How to complete this task> The required output is the exact run of lines below that opens at the line with "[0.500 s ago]" and closes at the line with "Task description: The".
======== Source material
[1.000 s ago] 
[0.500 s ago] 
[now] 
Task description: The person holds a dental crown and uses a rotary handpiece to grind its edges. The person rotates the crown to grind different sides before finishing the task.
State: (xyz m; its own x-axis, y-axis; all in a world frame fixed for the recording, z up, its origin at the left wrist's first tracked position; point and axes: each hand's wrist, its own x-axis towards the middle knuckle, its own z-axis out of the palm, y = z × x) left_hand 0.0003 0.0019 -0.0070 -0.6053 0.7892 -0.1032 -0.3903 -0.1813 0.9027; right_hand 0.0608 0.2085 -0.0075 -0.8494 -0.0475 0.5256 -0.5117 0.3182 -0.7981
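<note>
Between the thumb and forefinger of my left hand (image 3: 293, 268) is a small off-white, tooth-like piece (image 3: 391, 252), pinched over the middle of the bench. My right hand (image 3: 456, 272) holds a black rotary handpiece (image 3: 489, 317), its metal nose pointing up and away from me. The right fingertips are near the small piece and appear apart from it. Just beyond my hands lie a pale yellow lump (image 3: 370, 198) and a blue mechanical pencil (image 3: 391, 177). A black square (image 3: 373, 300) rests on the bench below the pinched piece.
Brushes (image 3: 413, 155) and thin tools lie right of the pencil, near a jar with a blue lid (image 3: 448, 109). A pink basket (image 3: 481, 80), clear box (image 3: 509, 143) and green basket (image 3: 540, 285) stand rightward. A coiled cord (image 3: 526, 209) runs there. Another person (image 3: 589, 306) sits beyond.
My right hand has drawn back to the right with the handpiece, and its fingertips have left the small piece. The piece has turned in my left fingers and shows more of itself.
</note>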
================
Problem solution>
[0.500 s ago] 
[now] 
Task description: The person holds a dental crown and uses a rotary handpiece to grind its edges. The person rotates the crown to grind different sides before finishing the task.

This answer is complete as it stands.